Some economists and Obama administration officials have criticized the proposal, variations of which are circulating on Capitol Hill, saying such a measure could disrupt oil markets, alienate U.S. allies and drive up energy prices.
White House officials say they are exploring alternatives for further reducing the petroleum sales that provide Iran with the bulk of its foreign-currency earnings. At the same time, the administration and Congress are pushing for new financial measures to close loopholes that allow Iran to collect hard currency — particularly gold — for its oil and gas.
Underlying the efforts is frustration over Iran’s refusal to accept curbs on its rapidly advancing nuclear program, which U.S. officials fear will soon be capable of producing nuclear weapons. Sanctions have slashed Iran’s oil revenue by 40 percent in the past year. And a number of lawmakers and analysts say conditions are ripe for attempting a much deeper cut — to nearly 100 percent.

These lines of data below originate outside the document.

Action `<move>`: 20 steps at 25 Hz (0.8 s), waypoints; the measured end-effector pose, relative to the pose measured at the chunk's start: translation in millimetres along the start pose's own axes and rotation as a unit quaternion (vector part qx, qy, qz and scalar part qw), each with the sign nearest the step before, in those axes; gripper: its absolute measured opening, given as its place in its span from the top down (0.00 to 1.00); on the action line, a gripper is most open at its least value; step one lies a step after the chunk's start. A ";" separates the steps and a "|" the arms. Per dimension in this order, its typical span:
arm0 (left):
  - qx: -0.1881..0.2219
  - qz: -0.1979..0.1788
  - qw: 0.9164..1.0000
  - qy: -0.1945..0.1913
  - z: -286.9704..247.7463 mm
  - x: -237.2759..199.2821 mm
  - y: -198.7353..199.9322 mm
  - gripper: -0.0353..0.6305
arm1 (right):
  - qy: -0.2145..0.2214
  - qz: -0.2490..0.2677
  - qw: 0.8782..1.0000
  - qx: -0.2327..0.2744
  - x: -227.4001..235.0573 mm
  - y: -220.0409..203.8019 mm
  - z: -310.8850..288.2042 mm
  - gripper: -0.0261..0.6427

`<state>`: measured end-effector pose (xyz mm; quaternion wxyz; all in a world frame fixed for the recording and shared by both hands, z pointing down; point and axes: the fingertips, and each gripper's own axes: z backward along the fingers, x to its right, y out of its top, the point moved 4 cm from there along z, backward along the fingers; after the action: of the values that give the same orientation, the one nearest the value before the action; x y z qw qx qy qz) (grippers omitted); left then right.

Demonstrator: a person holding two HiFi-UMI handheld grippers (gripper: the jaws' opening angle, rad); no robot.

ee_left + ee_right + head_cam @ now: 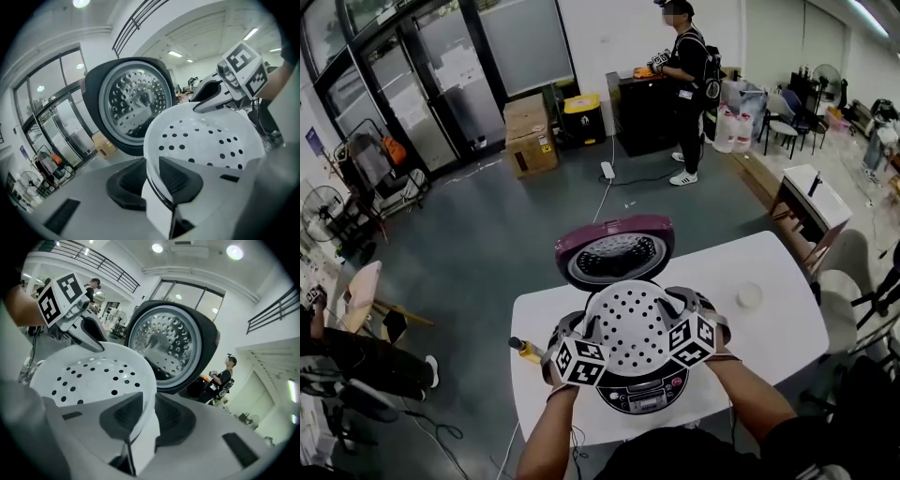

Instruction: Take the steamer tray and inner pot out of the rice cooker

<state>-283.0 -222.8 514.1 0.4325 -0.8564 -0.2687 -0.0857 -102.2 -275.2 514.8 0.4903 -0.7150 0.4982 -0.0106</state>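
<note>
Steamer tray pinched: L gripper; R gripper

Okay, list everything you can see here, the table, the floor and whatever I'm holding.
tray: one, white with holes, held over the rice cooker
rice cooker: one, dark with a maroon lid, open, on the table
table: one, white, right in front of you
round thing: one, small, white, on the table right of the cooker
yellow-handled thing: one, at the table's left edge
boxes: two, brown cardboard, stacked on the floor by the glass doors
bystander: one, in black, standing at the far dark counter
left gripper: one, grey, shut on the tray's left rim
right gripper: one, grey, shut on the tray's right rim
</note>
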 end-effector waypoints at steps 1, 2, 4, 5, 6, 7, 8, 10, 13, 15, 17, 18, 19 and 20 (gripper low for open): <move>0.005 -0.005 1.000 -0.002 6.0 0.1 5.6 0.82 | -0.006 -0.001 1.000 0.001 2.2 2.6 7.6 0.84; 0.011 -0.010 1.000 -0.004 11.6 0.9 11.9 0.82 | -0.013 -0.002 1.000 0.002 5.1 4.3 15.4 0.84; 0.023 -0.020 1.000 -0.007 19.3 6.6 26.4 0.82 | -0.025 -0.006 1.000 0.004 13.2 2.1 30.6 0.84; 0.028 -0.023 0.999 -0.009 20.7 12.1 34.0 0.82 | -0.030 -0.009 0.999 0.004 18.1 -2.4 38.0 0.84; 0.032 -0.026 0.999 -0.011 20.3 19.8 41.3 0.82 | -0.036 -0.013 0.999 0.004 23.2 -9.0 45.4 0.84; 0.034 -0.028 0.999 -0.014 18.7 28.8 48.5 0.82 | -0.042 -0.016 0.999 0.003 28.8 -17.1 52.6 0.84; 0.036 -0.030 0.999 -0.017 16.6 38.6 55.1 0.82 | -0.048 -0.018 0.999 0.001 34.4 -25.8 59.2 0.84; 0.038 -0.030 0.999 -0.023 12.1 58.7 67.0 0.82 | -0.053 -0.024 0.998 -0.003 45.9 -44.0 70.7 0.84; 0.039 -0.027 0.998 -0.034 2.6 94.0 91.3 0.83 | -0.047 -0.051 0.998 -0.004 70.2 -76.2 91.3 0.85; 0.039 -0.027 0.998 -0.044 -5.2 121.7 109.7 0.83 | -0.046 -0.061 0.997 -0.009 87.3 -102.1 106.9 0.85; 0.040 -0.028 0.997 -0.052 -14.8 152.0 126.3 0.83 | -0.049 -0.063 0.997 -0.018 103.1 -131.8 120.5 0.85; 0.042 -0.027 0.997 -0.055 -19.8 166.8 133.6 0.83 | -0.051 -0.064 0.996 -0.022 110.4 -146.5 126.9 0.85; 0.044 -0.026 0.997 -0.059 -24.6 180.8 140.7 0.83 | -0.054 -0.065 0.996 -0.026 117.7 -160.0 133.0 0.85; 0.045 -0.026 0.997 -0.062 -29.8 193.9 147.9 0.83 | -0.057 -0.067 0.996 -0.030 125.3 -172.5 138.8 0.85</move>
<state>-38.4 -242.6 503.1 0.4509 -0.8323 -0.3209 -0.0313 152.0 -266.0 506.3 0.4941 -0.7609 0.4203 0.0120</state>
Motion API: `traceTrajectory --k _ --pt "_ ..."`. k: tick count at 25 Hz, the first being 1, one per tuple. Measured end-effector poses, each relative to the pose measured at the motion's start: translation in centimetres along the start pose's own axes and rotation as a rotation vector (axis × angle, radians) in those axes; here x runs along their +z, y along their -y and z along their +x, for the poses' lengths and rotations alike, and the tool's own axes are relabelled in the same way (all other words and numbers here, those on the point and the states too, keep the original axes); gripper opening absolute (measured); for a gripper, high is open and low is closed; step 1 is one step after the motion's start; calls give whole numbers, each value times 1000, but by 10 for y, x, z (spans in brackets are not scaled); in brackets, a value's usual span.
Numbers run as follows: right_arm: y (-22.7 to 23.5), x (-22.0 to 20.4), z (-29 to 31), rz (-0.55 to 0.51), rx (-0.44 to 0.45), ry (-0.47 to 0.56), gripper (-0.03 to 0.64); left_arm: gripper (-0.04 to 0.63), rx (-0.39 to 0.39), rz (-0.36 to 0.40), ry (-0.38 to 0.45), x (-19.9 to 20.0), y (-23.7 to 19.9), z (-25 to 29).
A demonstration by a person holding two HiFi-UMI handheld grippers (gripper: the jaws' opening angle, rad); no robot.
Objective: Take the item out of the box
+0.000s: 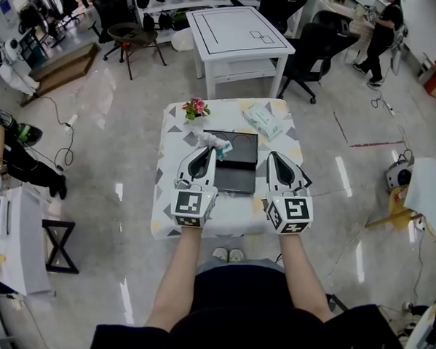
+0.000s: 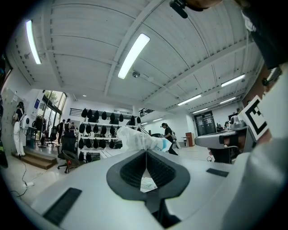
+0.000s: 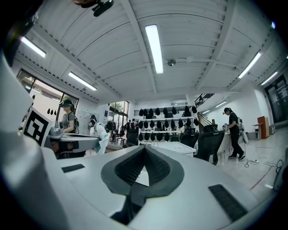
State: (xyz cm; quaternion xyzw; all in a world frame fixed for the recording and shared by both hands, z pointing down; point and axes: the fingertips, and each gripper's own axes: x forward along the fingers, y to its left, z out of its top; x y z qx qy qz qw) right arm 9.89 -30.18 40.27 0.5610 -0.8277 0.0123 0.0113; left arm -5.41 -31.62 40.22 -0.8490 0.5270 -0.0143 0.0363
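Observation:
A black box (image 1: 235, 178) lies open in the middle of the small patterned table (image 1: 173, 129), its lid flat behind it. My left gripper (image 1: 208, 147) hovers over the box's left edge, shut on a white and blue plastic packet (image 1: 216, 142). In the left gripper view the crumpled packet (image 2: 141, 140) sticks out beyond the shut jaws of the left gripper (image 2: 146, 151), lifted and pointing level. My right gripper (image 1: 273, 155) hangs by the box's right edge. In its own view the right gripper (image 3: 144, 148) is shut with nothing in it, and the packet (image 3: 101, 139) shows at the left.
A small pot of pink flowers (image 1: 196, 109) stands at the table's back left. A pack of wipes (image 1: 262, 121) lies at the back right. Behind stand a white table (image 1: 238, 32) and black chairs (image 1: 315, 52). People move about at the room's edges.

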Motion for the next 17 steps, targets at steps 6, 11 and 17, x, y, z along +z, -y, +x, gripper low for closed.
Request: traceTrajectory --k 6,11,17 --pt "1 -2 0 2 -2 -5 0 23 -3 0 -4 -1 1 1" --pt "3 -4 0 4 -4 -9 0 23 1 -4 -4 -3 1 0" --pt "3 -5 0 3 -2 -15 0 23 5 -9 -6 -5 0 1"
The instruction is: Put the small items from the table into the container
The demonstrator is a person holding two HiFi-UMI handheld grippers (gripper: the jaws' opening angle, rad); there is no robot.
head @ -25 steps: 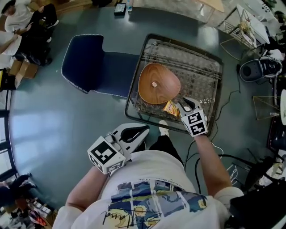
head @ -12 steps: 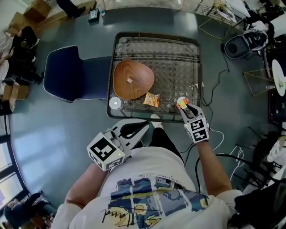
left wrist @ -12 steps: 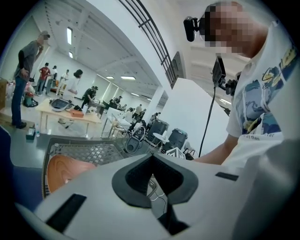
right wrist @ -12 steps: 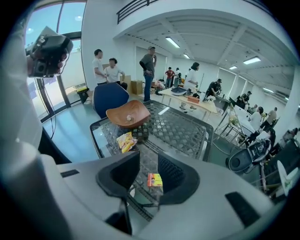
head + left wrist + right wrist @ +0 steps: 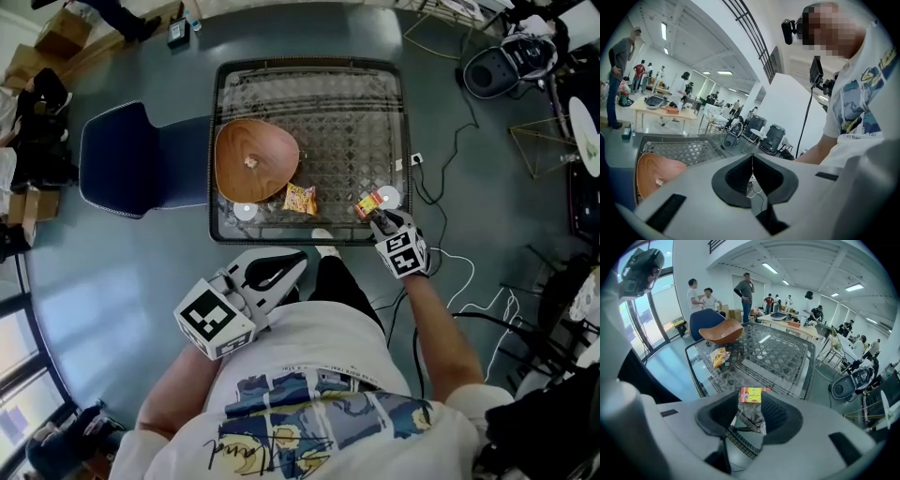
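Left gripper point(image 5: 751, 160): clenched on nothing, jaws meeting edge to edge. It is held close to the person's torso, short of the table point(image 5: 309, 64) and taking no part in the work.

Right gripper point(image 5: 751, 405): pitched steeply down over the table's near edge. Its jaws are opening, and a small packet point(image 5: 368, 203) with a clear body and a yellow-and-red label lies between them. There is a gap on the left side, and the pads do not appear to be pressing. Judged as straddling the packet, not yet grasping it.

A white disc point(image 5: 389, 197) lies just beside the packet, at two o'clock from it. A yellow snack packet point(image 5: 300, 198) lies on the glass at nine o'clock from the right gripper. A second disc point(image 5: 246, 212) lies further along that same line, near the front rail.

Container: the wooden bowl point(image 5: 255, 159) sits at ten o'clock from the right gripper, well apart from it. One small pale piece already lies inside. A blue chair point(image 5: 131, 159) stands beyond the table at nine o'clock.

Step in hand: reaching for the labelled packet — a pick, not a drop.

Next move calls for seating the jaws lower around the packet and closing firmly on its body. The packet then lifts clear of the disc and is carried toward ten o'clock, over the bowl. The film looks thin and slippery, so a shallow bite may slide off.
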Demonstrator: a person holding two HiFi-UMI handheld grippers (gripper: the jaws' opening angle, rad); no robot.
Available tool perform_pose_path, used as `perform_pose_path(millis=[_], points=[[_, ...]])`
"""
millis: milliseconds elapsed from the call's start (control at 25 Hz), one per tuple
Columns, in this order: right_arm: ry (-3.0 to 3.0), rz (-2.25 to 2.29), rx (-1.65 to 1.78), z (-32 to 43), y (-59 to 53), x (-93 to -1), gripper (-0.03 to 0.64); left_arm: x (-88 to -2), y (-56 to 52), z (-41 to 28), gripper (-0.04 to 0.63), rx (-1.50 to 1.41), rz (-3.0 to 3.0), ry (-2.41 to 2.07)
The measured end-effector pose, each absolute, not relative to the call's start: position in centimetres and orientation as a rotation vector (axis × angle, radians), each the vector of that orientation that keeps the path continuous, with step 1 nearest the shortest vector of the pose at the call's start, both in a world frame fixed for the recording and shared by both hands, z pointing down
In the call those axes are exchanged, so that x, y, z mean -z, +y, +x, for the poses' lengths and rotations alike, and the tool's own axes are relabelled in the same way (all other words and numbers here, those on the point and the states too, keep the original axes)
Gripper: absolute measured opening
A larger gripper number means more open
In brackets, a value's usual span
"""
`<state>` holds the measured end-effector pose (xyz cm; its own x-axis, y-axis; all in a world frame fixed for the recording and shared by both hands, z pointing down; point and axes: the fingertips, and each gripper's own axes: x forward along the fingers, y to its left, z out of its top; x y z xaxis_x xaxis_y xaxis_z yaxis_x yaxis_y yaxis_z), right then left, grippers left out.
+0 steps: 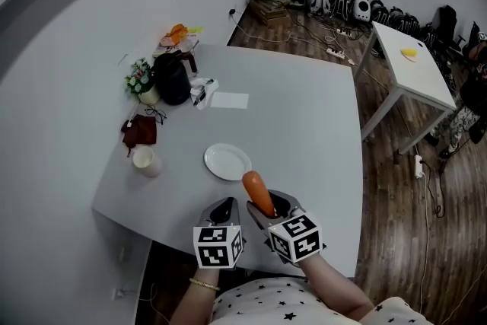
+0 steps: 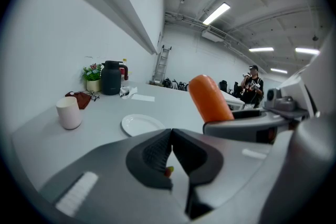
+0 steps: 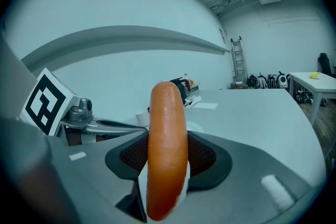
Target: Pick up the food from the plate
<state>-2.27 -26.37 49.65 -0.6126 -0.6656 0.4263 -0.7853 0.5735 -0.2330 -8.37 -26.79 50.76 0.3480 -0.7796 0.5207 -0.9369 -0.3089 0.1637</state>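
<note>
Clamping the sausage, right gripper is closed on it; left gripper closed

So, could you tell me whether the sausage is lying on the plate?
No, the right tongs hold the sausage up, beside the plate.

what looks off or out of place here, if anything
Nothing stands out. The sausage is clamped in the right tongs, the plate lies flat and bare on the table, and nothing is spilled or broken.
</note>
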Motion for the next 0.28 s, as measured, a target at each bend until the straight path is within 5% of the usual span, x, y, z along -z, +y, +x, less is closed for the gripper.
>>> perform_pose_path(millis=[280], points=[[-2.514, 1.175, -0.573, -2.33, -25.95, -49.69, 0.206, -50.44, -26.51, -8.11, 0.008, -0.465, 2.178, -1.494]])
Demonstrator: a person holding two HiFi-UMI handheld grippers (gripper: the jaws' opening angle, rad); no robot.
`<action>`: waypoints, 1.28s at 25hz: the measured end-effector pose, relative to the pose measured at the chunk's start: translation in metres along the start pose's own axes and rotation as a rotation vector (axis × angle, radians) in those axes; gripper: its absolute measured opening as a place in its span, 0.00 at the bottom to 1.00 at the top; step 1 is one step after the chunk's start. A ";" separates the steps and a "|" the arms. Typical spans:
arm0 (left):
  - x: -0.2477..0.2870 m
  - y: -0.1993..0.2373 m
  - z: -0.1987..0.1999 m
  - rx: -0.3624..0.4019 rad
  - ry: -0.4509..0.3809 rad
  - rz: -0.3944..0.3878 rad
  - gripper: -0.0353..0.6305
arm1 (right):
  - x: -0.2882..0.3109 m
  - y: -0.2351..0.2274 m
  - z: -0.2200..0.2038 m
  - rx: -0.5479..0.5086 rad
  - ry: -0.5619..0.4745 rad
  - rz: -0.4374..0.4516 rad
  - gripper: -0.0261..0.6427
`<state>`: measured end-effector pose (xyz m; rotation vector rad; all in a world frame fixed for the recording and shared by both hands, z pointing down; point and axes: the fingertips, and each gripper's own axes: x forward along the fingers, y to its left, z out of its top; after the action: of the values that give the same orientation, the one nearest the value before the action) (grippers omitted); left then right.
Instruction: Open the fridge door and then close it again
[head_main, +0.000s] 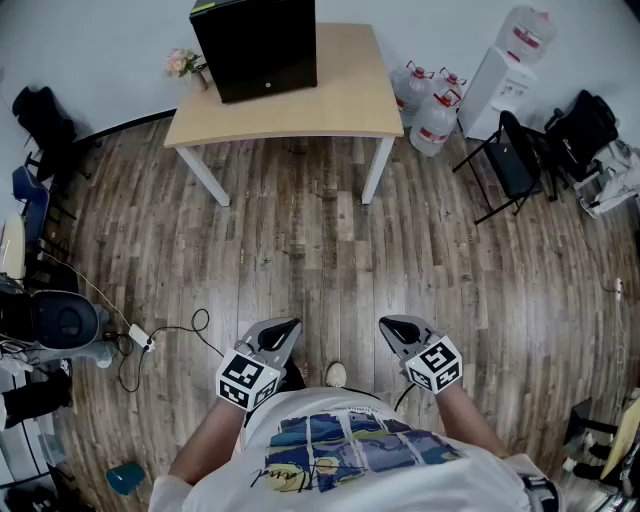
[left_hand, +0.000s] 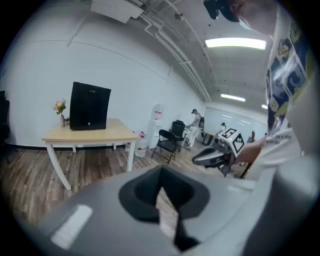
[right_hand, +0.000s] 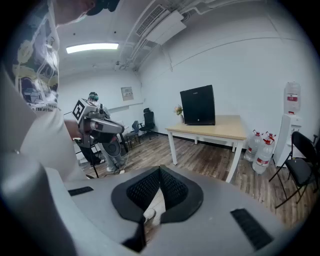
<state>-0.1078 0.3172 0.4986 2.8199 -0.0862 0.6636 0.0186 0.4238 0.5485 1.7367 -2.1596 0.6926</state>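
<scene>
Fridge (head_main: 255, 45) is what I take the matte black box to be. It stands at the back left of the pale wooden table (head_main: 350, 95), well apart from me across the plank floor (head_main: 300, 230), with its door still shut. The front is flat and plain, with 1 small pale mark low on it, and I can see no handle from here. A small bunch of flowers (head_main: 182, 62) sits just beside it on the left. The left gripper (head_main: 288, 325) and right gripper (head_main: 392, 325) hang low in front of my body. The jaws of each are closed tip to tip on nothing, their dark ribbed pads set in smooth grey housings. I judge the task has not started and this is the approach step. Next I need to walk up to the table, spread 1 pair of jaws, and find the door's free edge. The face looks slick, so I expect to hook that edge instead of pinching the front.
</scene>
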 end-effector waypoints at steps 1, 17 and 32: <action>0.004 0.004 0.003 -0.007 -0.008 -0.003 0.06 | 0.003 -0.005 0.001 -0.004 -0.001 -0.002 0.06; 0.062 0.162 0.109 0.021 -0.175 -0.070 0.06 | 0.115 -0.089 0.132 -0.082 -0.001 -0.049 0.06; 0.046 0.302 0.136 -0.075 -0.221 0.084 0.06 | 0.277 -0.143 0.299 -0.338 0.004 0.165 0.13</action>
<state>-0.0418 -0.0090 0.4682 2.8190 -0.2648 0.3543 0.1150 0.0118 0.4622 1.3962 -2.2769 0.3392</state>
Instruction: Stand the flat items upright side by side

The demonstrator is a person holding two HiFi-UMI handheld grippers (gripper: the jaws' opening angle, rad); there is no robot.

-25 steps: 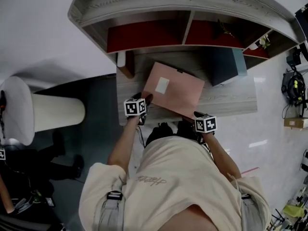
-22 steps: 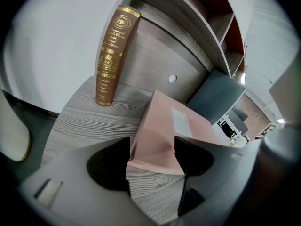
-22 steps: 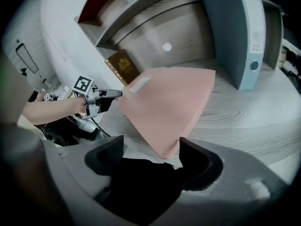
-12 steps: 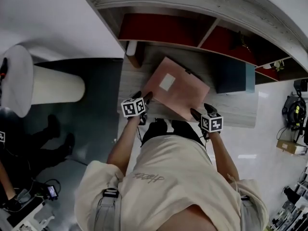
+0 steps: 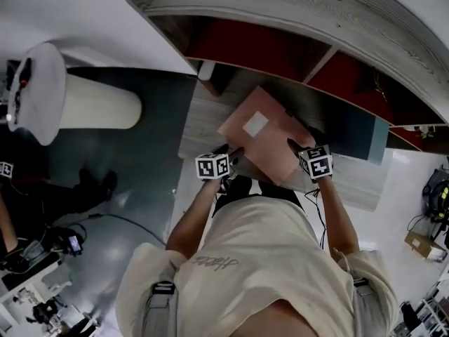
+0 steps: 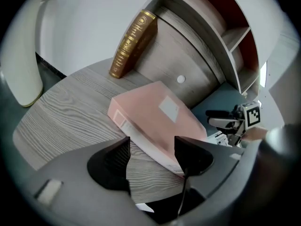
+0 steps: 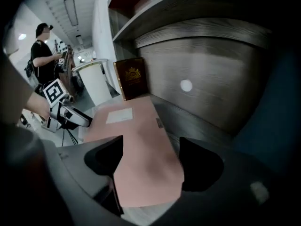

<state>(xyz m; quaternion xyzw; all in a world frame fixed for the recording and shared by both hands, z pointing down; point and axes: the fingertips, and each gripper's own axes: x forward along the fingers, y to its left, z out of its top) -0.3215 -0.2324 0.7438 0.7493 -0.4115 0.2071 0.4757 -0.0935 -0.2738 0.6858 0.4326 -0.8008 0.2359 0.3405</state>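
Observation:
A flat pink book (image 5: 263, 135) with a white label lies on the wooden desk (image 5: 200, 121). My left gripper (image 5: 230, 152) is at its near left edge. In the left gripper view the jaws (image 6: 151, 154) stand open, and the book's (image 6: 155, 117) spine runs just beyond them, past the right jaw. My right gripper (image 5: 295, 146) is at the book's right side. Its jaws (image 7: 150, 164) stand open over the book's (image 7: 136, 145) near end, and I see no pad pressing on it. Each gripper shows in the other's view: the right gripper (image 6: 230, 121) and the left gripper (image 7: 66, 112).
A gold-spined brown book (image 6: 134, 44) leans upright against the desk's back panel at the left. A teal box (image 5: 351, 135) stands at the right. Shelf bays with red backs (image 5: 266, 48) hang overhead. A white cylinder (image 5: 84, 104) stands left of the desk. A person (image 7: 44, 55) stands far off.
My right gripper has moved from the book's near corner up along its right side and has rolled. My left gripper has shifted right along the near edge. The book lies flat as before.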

“If we’re talking about things that could really hurt the Iranian economy, at the top of the list is taking their oil off the market,” said a senior Senate aide involved in discussions of a proposal to require all countries to stop buying oil from Iran or risk losing access to the U.S. banking system. The aide, who spoke on the condition of anonymity to discuss internal Senate deliberations, described “strong interest, on a bipartisan level,” in the plan.
Among those who have been looking at ways to dramatically lower Iran’s oil exports are Sen. Robert Menendez (D-N.J.), chairman of the Foreign Relations Committee, and Sen. Mark Kirk (R-Ill.), a member of the Appropriations Committee and a leading Senate hawk on Iran sanctions. Congressional aides from both parties say that as many as two Iran sanctions bills are expected to win approval before the summer recess.
Supporters have been buoyed by conclusions in an independent report co-authored by the research firm Roubini Global Economics and Securing America’s Future Energy (SAFE), a Washington nonprofit group. The report says oil markets have loosened up significantly compared with five years ago, when rising demand from Asia strained global supplies and drove up prices. Today, sluggish European growth and increased oil production in Iraq and the United States have led to a surplus capacity of nearly 4 million barrels a day, the report says.
According to the report, the world market is capable of absorbing the loss of most or even all of the roughly 1.5 million barrels of crude being exported by Iran — a prospect that would have been unthinkable even a year ago. Although eliminating Iranian exports could cause temporary supply disruptions, “right now, the market would recover,” said Paul Domjan, Roubini’s managing director. “This is the best time to try to do it.”